CETH Newsletter, Fall 1994

Summary of CETH Workshop on Documenting Electronic Texts

May 16-18, 1994 -- Radisson Hotel, Somerset, NJ

by Lisa R. Horowitz
In May 1994, the Center for Electronic Texts in the Humanities (CETH) sponsored an invitational workshop on documenting electronic primary source materials in the humanities. The goal of the workshop was to work toward a clearer understanding of the relationship between the TEI header, the MARC record, and the current international cataloging rules, with an objective of establishing how far they meet the needs of scholars, librarians, publishers and software developers who work with these materials.

Background Information

Since people may be unfamiliar with either the TEI or MARC, a brief explanation of each is in order. The Text Encoding Initiative (TEI) is a major international project to develop and disseminate guidelines for the interchange of machine-readable texts among researchers in the humanities, and to make recommendations for the encoding of new texts. It is sponsored jointly by the Association for Computers and the Humanities (ACH), the Association for Computational Linguistics (ACL), and the Association for Literary and Linguistic Computing (ALLC). The guidelines were formally published as Guidelines for Electronic Text Encoding and Interchange (referred to as TEI P3) in May 1994. In these guidelines, a structure is proposed for an electronic text "header," somewhat equivalent to a printed book's title page. The header contains the traditional elements of a title page, such as title, author, and publisher. However, it also includes more extensive information specific to the electronic texts used by humanities scholars, such as explanations of the text encoding (e.g., what features were marked up: proper names, abbreviations, quotations, foreign words, bibliographic references, editorial comments, etc.); its source, if it was transcribed; and a revision history (who did what to the file when). This header can alleviate problems caused by the lack of documen- tation so common in informally-created (and even some formally-created) electronic texts.
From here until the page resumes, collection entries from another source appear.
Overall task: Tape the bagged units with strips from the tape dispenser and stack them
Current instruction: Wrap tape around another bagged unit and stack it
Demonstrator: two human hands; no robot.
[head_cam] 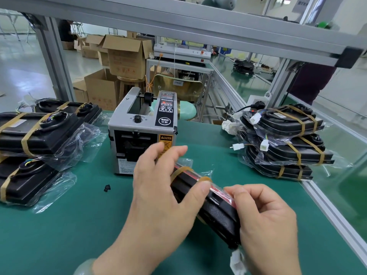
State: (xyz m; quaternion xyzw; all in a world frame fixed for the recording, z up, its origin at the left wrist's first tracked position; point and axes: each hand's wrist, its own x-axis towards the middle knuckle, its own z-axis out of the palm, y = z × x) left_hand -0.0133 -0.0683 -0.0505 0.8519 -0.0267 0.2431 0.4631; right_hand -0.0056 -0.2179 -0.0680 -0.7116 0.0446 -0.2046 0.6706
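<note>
Gripping the bagged unit (216, 213) in both hands, tilted on edge just above the green mat (79, 225), at about five o'clock from the frame's middle. Left hand (158, 185) wrapped over the far end, thumb pressing a tan tape strip (204, 178) down across the bag's upper edge. Right hand (264, 219) curled round the near end, thumb and forefinger pinching at the edge (film or tape end between them, impossible to tell). Second band (177, 171) already round the far end, beside the left fingers. White connector (237, 262) dangling below at six o'clock.

Further out: tape dispenser (143, 124) just beyond at twelve o'clock, taped stack (288, 139) at two o'clock, another taped pile (35, 132) at nine, small black scrap (107, 187) on the mat at eight.

Risks, by judgement:
- Creasing the strip, or trapping loose film under it, if smoothed while the bag is slack.
- Snagging the hanging connector on the way across.
- Sliding or toppling that staggered right-hand stack if set down off-centre on slippery plastic.
</note>
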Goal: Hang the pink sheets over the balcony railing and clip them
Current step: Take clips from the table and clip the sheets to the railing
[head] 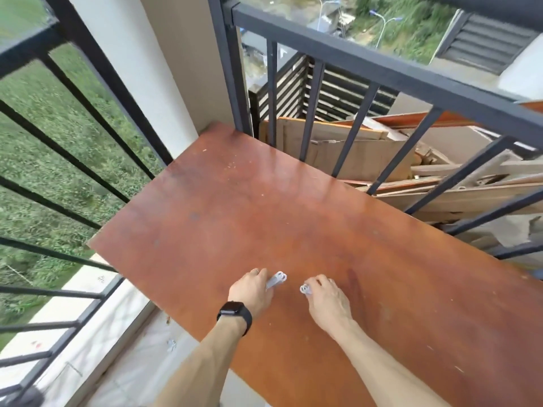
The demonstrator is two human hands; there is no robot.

MARC (MAchine-Readable Cataloging) is a definition of a structure for formatting data, originally designed as a standard for the bibliographic information found in library catalogs, although its uses have multiplied. In each record, MARC defines fields and subfields which represent specific kinds of information and which require certain syntax. Software for online library catalogs is based on MARC record formats. The software will generate a screen, based on each field's syntax and content, which is easy for users to read and understand.
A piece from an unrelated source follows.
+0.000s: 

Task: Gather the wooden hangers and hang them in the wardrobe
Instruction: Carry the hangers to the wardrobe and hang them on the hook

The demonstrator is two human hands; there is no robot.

Originally, a workshop was proposed that would address issues surrounding the cataloging of electronic texts. As plans developed, the purpose of the workshop was clarified and broadened to include the convergence and/or divergence of MARC and TEI, because it became clear to CETH that the goals of these two electronic standards were similar, but the extent of the relationship between them was unclear. It was even possible to envision a single electronic file that would represent all the bibliographic information contained in the TEI header while also functioning as an access point, the way the MARC record currently does.

Other issues which CETH considered important to both catalogers and users of the TEI guidelines were the question of what represents a new edition of an electronic text and what are the requirements for new electronic material. It was hoped that workshop participants would confront these issues and examine the implications for the computing, publishing, humanities, and library communities.

The Program

In preparation for the program, participants were asked to read a number of materials introducing the subjects under discussion. To illustrate the cataloging issues, the newly printed Guidelines for Cataloging Monographic Electronic Texts at the Center for Electronic Texts in the Humanities (informally called the CETH cataloging guidelines) and a booklet explaining USMARC formats (the MARC standard used in the United States) were included. To give background on TEI and SGML, three chapters from TEI P3 were included which explained SGML (Standard Generalized Markup Language, the markup language on which the TEI guidelines are based) and the TEI header. Additionally, the TEI header of an electronic text was included, with a related MARC record and a catalog record as might be viewed by a library patron.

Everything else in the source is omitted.